Copy the listing exactly as given. Omit every picture.

::::

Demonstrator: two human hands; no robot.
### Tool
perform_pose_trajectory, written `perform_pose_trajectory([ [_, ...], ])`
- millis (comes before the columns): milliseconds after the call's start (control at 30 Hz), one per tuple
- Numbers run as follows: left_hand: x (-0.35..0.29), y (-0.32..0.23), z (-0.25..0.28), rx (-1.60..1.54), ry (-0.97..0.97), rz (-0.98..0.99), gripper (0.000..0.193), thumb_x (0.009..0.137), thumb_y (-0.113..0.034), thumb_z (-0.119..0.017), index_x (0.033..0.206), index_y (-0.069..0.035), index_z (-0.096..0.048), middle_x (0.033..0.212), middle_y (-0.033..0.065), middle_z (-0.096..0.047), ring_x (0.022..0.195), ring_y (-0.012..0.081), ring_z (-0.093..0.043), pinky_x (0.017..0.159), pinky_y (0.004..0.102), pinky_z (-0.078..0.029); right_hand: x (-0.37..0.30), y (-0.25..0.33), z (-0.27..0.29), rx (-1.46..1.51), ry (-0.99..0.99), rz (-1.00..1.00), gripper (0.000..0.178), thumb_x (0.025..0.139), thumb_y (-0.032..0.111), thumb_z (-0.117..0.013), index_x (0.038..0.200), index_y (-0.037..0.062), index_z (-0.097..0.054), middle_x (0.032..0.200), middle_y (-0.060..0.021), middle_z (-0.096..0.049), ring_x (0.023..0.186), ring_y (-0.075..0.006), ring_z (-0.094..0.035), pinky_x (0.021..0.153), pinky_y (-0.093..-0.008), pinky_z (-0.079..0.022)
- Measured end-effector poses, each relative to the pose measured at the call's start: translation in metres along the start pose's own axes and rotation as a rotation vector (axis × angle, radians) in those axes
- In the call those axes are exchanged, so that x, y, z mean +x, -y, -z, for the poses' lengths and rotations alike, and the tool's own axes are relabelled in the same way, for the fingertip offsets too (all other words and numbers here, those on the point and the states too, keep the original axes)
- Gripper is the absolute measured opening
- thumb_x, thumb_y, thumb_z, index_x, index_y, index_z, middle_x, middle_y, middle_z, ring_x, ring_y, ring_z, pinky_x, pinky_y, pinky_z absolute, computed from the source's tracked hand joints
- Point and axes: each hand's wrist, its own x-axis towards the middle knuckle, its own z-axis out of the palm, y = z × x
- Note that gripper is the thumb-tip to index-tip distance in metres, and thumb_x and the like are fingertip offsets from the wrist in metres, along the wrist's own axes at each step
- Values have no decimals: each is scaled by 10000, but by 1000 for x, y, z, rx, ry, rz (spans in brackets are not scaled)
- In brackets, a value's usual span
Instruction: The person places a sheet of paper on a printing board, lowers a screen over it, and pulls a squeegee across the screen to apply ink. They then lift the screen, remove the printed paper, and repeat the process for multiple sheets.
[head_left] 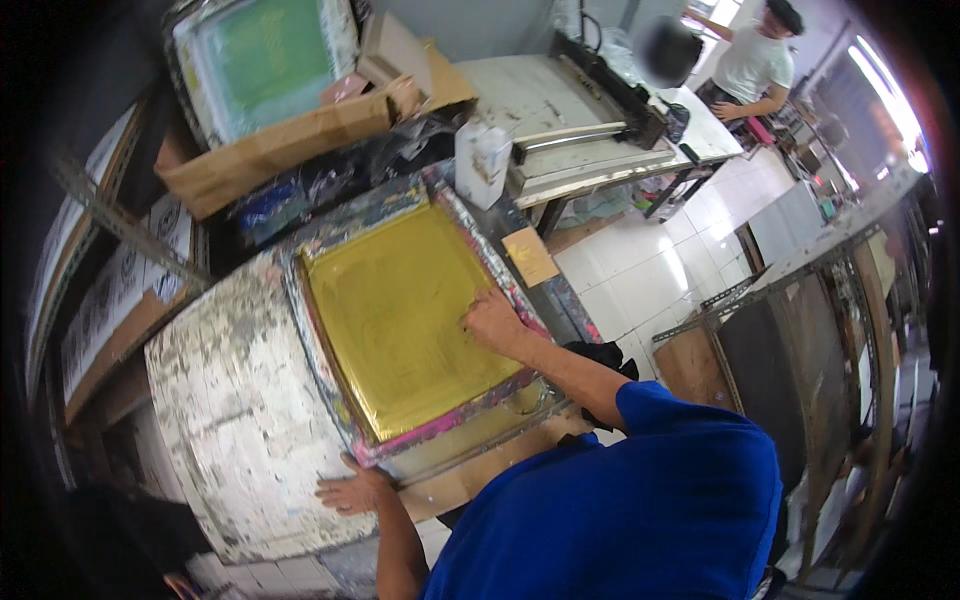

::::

Problem solution:
Demonstrator: two human hands; no robot.
### Tool
perform_pose_trajectory, written `perform_pose_trajectory([ [_, ...], ])`
- millis (comes before the columns): milliseconds after the call's start (control at 30 Hz), one per tuple
- Numbers run as follows: left_hand: x (-0.35..0.29), y (-0.32..0.23), z (-0.25..0.28), rx (-1.60..1.54), ry (-0.97..0.97), rz (-0.98..0.99), gripper (0.000..0.193), thumb_x (0.009..0.137), thumb_y (-0.113..0.034), thumb_z (-0.119..0.017), index_x (0.033..0.206), index_y (-0.069..0.035), index_z (-0.096..0.048), middle_x (0.033..0.212), middle_y (-0.033..0.065), middle_z (-0.096..0.047), ring_x (0.022..0.195), ring_y (-0.012..0.081), ring_z (-0.093..0.043), pinky_x (0.017..0.159), pinky_y (0.004..0.102), pinky_z (-0.078..0.029); right_hand: x (-0.37..0.30), y (-0.25..0.33), z (-0.27..0.29), rx (-1.46..1.51), ry (-0.99..0.99), rz (-1.00..1.00), gripper (0.000..0.178), thumb_x (0.025..0.139), thumb_y (-0.032..0.111), thumb_z (-0.117..0.013), index_x (0.038..0.200), index_y (-0.037..0.062), index_z (-0.097..0.054), middle_x (0.032..0.200), middle_y (-0.060..0.021), middle_z (-0.096..0.049), ring_x (0.023..0.186), ring_y (-0.075..0.006), ring_z (-0.094..0.035), pinky_x (0.021..0.153), pinky_y (-0.093..-0.008), pinky_z (-0.079..0.022)
- Measured end-effector poses, each relative to the pose measured at the call's start: translation in metres along the start pose's own axes and rotation as a rotation vector (axis × angle, radians) in those axes
- In the call those axes are exchanged, so that x, y, z mean +x, -y, -z, for the poses' lengths and rotations alike, and the tool's own axes are relabelled in the same way, for the fingertip offsets too (all other words and numbers here, those on the point and the states too, keep the original axes)
- Gripper is the absolute measured opening
- thumb_x, thumb_y, thumb_z, index_x, index_y, index_z, middle_x, middle_y, middle_z, ring_x, ring_y, ring_z, pinky_x, pinky_y, pinky_z absolute, computed from the source's tracked hand joints
- Point and axes: each hand's wrist, its own x-axis towards the middle knuckle, its own z-axis out of the palm, y = z × x
- Note that gripper is the thumb-tip to index-tip distance in metres, and thumb_x and the like are fingertip offsets from the wrist in metres, along the wrist's own axes at each step
- Values have no decimals: each is scaled by 10000, but by 1000 for x, y, z, rx, ry, rz (spans in brackets are not scaled)
- In brackets, a value's usual span
Instruction: The person places a sheet of paper on a printing board, lowers a screen over it, and pulls a squeegee across the screen to apply ink. They then lift the screen, remove the printed paper, and repeat the process for multiple sheets.
[head_left] 

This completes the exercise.